Task objective: Output the data verbatim, with nothing added or dropped.

Recorded data:
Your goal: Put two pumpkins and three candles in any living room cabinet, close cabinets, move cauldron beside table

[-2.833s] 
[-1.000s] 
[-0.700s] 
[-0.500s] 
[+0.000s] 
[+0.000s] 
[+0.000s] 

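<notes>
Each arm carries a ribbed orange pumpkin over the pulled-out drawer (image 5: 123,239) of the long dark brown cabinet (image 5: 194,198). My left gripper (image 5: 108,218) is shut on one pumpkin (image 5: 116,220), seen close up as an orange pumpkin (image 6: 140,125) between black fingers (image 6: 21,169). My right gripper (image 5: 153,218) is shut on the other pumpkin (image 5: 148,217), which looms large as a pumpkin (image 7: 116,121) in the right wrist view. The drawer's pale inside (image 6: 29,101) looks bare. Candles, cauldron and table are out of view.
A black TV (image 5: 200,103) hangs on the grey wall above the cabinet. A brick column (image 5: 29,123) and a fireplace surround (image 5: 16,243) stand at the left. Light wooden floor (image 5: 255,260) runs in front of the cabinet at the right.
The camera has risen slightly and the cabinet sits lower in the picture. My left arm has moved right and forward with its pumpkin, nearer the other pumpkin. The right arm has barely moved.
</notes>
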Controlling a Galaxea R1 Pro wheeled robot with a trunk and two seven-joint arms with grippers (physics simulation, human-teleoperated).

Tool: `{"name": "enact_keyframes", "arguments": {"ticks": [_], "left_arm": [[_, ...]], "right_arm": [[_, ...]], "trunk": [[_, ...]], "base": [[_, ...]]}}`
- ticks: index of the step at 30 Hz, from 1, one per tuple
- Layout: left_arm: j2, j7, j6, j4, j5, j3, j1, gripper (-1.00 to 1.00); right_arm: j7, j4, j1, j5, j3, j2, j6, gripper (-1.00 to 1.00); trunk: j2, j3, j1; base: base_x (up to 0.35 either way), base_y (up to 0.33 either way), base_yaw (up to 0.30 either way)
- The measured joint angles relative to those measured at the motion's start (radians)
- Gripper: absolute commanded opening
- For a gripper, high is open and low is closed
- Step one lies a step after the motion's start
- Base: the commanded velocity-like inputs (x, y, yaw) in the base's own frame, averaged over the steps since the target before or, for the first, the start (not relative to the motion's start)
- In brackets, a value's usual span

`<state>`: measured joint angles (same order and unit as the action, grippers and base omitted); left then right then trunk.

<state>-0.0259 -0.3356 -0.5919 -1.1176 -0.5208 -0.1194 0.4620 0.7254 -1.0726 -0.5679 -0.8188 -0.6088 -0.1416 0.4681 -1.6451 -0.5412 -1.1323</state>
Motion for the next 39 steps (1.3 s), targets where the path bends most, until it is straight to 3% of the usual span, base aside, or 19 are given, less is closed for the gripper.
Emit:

Answer to this exercise:
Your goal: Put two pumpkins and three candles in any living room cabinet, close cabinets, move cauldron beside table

[-2.833s] 
[-1.000s] 
[-0.700s] 
[-0.500s] 
[+0.000s] 
[+0.000s] 
[+0.000s] 

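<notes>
Each arm carries a ribbed orange pumpkin over the pulled-out drawer (image 5: 123,239) of the long dark brown cabinet (image 5: 194,198). My left gripper (image 5: 108,218) is shut on one pumpkin (image 5: 116,220), seen close up as an orange pumpkin (image 6: 140,125) between black fingers (image 6: 21,169). My right gripper (image 5: 153,218) is shut on the other pumpkin (image 5: 148,217), which looms large as a pumpkin (image 7: 116,121) in the right wrist view. The drawer's pale inside (image 6: 29,101) looks bare. Candles, cauldron and table are out of view.
A black TV (image 5: 200,103) hangs on the grey wall above the cabinet. A brick column (image 5: 29,123) and a fireplace surround (image 5: 16,243) stand at the left. Light wooden floor (image 5: 255,260) runs in front of the cabinet at the right.
The camera has risen slightly and the cabinet sits lower in the picture. My left arm has moved right and forward with its pumpkin, nearer the other pumpkin. The right arm has barely moved.
</notes>
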Controlling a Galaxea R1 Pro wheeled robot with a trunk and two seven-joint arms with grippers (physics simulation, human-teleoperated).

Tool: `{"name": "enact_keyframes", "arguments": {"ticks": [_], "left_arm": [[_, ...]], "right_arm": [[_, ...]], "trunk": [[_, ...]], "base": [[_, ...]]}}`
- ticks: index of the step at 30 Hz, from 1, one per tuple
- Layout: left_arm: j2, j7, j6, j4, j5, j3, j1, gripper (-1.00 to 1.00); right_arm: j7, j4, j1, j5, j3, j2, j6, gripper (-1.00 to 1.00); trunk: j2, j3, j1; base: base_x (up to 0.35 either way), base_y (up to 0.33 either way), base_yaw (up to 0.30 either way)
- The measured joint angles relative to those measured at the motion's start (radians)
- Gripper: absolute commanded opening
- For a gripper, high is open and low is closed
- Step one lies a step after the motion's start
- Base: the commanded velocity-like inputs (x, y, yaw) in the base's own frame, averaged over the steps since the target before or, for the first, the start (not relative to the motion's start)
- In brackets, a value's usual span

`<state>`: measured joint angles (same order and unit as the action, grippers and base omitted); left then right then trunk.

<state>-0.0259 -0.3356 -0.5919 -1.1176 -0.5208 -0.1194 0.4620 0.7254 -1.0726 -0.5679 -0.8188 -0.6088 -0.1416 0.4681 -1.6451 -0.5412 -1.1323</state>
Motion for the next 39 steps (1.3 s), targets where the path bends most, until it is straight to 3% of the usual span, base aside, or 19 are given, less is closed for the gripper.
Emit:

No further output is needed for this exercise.